# PROBLEM REQUIREMENTS
Find the lines below holding the word "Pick" and copy each of them.

# DATA FOR THIS EXERCISE
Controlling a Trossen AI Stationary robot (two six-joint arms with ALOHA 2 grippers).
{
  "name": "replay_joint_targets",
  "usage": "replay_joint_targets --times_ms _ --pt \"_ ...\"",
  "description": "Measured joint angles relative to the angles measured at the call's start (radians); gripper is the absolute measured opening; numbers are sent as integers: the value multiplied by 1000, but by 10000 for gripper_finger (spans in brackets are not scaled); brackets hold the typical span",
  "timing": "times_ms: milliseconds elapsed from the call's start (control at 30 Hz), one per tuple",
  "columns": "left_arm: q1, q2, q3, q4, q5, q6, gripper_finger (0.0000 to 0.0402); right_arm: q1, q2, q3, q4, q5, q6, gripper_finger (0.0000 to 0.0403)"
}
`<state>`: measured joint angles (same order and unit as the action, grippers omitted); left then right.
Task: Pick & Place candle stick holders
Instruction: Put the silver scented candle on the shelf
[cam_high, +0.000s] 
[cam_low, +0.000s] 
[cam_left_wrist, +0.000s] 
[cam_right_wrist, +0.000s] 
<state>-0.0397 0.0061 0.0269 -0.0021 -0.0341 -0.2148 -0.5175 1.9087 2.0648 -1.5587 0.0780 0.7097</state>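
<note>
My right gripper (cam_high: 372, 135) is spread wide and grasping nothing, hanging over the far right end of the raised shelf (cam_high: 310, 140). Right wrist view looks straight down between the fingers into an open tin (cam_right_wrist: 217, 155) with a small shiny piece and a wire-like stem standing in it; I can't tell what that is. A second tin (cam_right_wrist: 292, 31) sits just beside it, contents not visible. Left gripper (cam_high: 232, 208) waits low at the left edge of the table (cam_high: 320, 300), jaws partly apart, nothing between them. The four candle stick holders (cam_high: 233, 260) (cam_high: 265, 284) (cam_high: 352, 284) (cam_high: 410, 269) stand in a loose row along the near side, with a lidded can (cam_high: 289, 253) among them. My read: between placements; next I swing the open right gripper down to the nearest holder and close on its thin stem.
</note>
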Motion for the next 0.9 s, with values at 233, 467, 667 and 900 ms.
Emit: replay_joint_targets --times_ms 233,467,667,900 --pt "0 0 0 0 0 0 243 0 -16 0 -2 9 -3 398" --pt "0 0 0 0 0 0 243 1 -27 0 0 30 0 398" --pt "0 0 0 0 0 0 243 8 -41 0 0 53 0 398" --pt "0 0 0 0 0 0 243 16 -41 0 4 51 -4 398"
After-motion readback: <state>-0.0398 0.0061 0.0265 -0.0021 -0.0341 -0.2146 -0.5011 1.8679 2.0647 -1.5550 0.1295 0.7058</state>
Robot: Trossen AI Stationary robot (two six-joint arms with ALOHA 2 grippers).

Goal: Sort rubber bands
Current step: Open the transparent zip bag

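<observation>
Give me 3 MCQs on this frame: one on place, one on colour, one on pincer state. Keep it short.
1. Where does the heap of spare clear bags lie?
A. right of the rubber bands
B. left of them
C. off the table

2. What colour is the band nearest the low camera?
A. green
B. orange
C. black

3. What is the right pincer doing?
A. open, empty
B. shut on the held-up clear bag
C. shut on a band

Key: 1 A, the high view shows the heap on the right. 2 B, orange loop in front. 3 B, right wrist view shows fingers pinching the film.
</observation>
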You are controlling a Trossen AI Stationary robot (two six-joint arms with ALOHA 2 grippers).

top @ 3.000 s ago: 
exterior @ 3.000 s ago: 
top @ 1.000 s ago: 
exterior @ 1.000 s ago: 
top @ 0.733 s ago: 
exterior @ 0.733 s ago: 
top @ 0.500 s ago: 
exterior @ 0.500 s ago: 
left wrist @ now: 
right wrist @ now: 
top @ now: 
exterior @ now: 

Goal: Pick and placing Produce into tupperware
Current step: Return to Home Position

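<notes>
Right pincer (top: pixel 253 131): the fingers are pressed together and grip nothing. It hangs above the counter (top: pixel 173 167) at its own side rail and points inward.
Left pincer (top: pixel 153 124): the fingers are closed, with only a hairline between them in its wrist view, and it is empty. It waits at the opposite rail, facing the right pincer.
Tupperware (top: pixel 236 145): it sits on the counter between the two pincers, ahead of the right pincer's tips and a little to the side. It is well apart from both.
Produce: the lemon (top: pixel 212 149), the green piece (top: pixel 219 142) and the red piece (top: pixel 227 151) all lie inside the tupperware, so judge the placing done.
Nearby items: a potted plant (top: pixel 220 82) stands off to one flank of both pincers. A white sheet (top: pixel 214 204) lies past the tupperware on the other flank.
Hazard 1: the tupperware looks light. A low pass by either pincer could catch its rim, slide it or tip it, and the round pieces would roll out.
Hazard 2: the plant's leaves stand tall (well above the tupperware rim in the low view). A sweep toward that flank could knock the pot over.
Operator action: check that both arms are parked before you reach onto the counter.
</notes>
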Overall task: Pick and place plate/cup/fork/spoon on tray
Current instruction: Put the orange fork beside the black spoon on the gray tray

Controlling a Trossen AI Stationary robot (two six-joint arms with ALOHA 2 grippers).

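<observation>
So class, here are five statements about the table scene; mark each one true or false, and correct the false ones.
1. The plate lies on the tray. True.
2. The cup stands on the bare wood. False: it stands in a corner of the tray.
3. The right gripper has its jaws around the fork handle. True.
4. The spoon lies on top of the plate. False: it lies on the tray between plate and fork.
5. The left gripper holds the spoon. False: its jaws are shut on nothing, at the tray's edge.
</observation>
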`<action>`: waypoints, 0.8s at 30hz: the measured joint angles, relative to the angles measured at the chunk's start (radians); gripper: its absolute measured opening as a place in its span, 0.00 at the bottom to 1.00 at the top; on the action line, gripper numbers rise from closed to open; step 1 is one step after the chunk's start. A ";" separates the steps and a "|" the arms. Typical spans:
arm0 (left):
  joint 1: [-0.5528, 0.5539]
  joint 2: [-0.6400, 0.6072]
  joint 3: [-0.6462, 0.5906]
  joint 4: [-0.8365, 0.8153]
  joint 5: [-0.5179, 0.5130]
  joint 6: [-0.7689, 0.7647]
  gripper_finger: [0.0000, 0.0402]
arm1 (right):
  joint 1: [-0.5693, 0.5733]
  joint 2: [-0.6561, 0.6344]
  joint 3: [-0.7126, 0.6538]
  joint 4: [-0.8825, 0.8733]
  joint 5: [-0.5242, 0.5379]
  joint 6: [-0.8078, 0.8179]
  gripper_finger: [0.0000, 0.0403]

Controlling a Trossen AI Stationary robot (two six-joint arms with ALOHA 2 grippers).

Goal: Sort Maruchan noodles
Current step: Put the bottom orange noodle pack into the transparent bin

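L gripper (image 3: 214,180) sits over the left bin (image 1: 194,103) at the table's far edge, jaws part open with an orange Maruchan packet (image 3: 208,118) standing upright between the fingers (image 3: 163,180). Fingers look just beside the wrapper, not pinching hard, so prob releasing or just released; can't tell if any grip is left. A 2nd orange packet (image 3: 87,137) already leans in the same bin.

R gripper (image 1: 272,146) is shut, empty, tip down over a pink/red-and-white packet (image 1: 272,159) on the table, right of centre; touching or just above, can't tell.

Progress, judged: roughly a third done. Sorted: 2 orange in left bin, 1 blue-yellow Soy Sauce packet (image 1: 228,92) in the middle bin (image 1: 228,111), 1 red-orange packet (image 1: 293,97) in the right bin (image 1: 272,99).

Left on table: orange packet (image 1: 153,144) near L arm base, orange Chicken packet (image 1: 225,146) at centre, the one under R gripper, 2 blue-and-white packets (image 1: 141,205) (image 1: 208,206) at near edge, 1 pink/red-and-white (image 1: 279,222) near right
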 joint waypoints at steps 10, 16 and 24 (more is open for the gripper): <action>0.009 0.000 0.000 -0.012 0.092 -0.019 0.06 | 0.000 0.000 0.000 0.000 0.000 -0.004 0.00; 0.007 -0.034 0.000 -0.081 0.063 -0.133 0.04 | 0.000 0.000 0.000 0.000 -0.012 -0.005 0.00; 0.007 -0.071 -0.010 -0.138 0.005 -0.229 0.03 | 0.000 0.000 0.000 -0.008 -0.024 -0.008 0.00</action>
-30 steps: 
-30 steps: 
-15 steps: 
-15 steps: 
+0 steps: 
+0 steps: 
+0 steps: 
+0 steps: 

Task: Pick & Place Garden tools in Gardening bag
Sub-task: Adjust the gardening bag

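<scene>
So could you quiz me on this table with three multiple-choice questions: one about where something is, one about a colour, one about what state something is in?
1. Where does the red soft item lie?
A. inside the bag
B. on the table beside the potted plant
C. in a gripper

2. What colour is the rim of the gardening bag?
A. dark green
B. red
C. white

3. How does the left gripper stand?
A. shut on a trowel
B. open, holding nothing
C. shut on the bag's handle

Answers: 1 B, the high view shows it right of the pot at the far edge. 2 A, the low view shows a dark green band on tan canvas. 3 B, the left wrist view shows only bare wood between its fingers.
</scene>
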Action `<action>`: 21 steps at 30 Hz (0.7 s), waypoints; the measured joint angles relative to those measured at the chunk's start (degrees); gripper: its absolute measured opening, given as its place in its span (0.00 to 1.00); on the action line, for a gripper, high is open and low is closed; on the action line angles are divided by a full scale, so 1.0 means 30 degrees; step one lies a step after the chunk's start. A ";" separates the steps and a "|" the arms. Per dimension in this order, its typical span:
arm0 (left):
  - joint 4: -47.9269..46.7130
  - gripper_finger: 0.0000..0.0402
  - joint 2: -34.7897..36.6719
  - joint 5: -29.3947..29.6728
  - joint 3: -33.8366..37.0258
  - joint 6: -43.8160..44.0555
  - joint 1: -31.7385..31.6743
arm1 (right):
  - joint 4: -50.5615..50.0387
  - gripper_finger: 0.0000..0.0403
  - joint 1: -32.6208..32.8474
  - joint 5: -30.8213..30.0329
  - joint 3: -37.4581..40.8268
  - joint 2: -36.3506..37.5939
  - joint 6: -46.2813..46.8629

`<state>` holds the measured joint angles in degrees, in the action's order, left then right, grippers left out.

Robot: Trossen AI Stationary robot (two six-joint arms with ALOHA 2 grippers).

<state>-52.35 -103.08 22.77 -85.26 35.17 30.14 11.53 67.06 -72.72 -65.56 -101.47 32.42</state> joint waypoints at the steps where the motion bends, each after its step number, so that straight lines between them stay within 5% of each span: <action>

# REPLY
Task: Pick & Place candle stick holders
Goal: Pick and placing Produce into tupperware
Overall task: Pick and place plate/cup/fork/spoon on tray
Task: Pick & Place Garden tools in Gardening bag

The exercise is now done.